**TASK DESCRIPTION**
Give back the data below word for word. Any image in it should be left out.

DATASET SECTION below:

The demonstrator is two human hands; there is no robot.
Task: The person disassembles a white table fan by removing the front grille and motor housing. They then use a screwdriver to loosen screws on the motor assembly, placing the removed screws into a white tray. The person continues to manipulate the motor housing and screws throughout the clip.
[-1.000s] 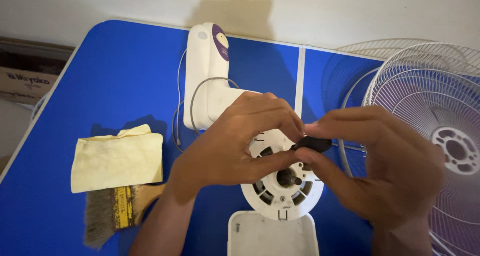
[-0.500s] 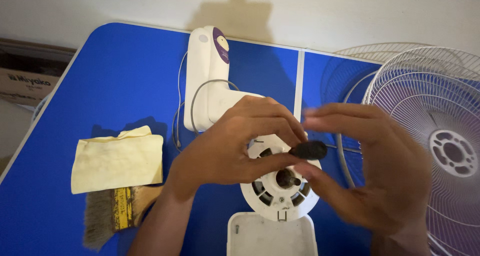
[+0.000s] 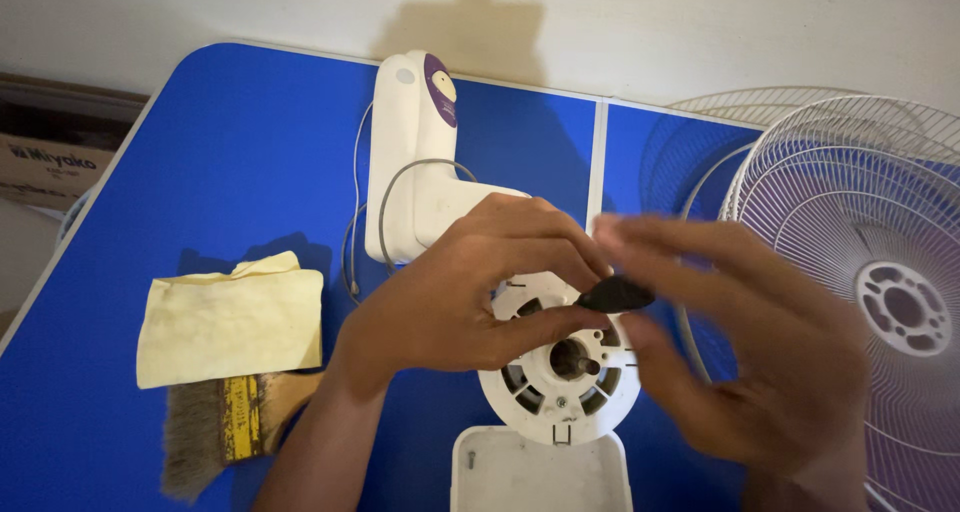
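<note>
My left hand (image 3: 470,292) reaches over a round white fan motor housing (image 3: 560,397) on the blue table (image 3: 220,162). Its thumb and fingertips pinch the left end of a small black oval part (image 3: 615,294), held just above the housing's metal shaft (image 3: 572,357). My right hand (image 3: 770,362) is blurred with motion. It is right of the part, fingers spread, forefinger above and thumb below without clearly touching it.
The white fan body (image 3: 415,162) with a purple panel and grey cable lies behind the housing. Two wire fan grilles (image 3: 880,272) fill the right side. A yellow cloth (image 3: 230,317) and a paintbrush (image 3: 225,422) lie left, a white cover (image 3: 540,472) near the front edge, and a cardboard box (image 3: 50,162) beyond the table.
My right hand's fingers have come off the black part and spread apart. The part stays pinched in my left hand above the shaft.
</note>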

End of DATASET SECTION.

**ANSWER SECTION**
The demonstrator is two human hands; there is no robot.
Task: The person disassembles a white table fan by removing the front grille and motor housing. They then use a screwdriver to loosen screws on the motor assembly, placing the removed screws into a white tray. The person continues to manipulate the motor housing and screws throughout the clip.
[-1.000s] 
[-0.500s] 
[+0.000s] 
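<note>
My left hand (image 3: 470,292) reaches over a round white fan motor housing (image 3: 560,397) on the blue table (image 3: 220,162). Its thumb and fingertips pinch the left end of a small black oval part (image 3: 615,294), held just above the housing's metal shaft (image 3: 572,357). My right hand (image 3: 770,362) is blurred with motion. It is right of the part, fingers spread, forefinger above and thumb below without clearly touching it.
The white fan body (image 3: 415,162) with a purple panel and grey cable lies behind the housing. Two wire fan grilles (image 3: 880,272) fill the right side. A yellow cloth (image 3: 230,317) and a paintbrush (image 3: 225,422) lie left, a white cover (image 3: 540,472) near the front edge, and a cardboard box (image 3: 50,162) beyond the table.
My right hand's fingers have come off the black part and spread apart. The part stays pinched in my left hand above the shaft.
</note>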

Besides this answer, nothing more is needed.